Post-Break History. It was a subject he was uniquely qualified for given that he’d been born well before the Break. He’d been sixty-nine when Dr. Nowhere dreamed his little dream and now, so many decades later, he was still sixty-nine. Assuming nobody managed to kill his cantankerous, stodgy old ass, he would outlive us all, remaining that same age until his particular power burned out or the sun collapsed inward upon itself.

As our youngest professor, Jessica Strich had a lot going for her, all of it negated by the fact that she shared more than just a last name with my former roommate.
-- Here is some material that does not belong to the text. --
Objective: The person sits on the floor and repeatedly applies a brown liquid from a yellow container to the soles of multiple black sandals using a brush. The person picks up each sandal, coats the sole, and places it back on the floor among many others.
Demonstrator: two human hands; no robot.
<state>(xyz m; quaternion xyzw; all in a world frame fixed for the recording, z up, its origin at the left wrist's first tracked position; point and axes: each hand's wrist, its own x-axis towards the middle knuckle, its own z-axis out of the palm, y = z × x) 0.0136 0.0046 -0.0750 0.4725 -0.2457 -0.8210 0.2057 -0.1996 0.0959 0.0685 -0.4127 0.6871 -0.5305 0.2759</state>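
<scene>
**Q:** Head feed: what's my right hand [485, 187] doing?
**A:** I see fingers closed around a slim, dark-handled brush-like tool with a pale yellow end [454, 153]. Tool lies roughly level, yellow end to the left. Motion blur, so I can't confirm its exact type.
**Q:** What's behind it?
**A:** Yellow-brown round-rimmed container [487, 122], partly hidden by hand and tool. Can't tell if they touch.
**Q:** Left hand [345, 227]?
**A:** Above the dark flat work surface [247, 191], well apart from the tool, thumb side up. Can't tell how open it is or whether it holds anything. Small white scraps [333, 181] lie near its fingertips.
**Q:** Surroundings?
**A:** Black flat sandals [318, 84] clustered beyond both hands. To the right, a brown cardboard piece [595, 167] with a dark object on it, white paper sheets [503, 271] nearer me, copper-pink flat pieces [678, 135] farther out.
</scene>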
She was dark-haired where Matthew was blonde, and sleek where he was built, but the family resemblance was still plenty obvious. She was only in her mid-twenties, but would be instructing us in tactics and weaponry. Maybe she’d teach Matthew how to wield the stick lodged up his own ass.

After that, the names and faces started to blur together. Robert Mance, also in his twenties, and the recipient of just as many lustful gazes as Isabel Ferra, would be teaching Philosophy to Powers and normals alike. Emery Goldstein, who hated me even before I told him he looked like a four-limbed penis, taught both Projection and Perception. Maria Curberas, late-thirties and plain as could be except for when the sunniest smiles you’d ever see transformed her into something angelic, was our Literature teacher. Professor Cade—no first name provided, leading to widespread speculation that his given name might actually be Professor—was pushing sixty in the worst of ways, taught mathematics, and didn’t seem the tiniest bit concerned with who or what I was. Last but not least was our Mobility instructor, Macy Johnson. Black, slim, and small, she was also a world-class Jitterbug, something Caleb learned only after a particularly shameless round of his usual boasting.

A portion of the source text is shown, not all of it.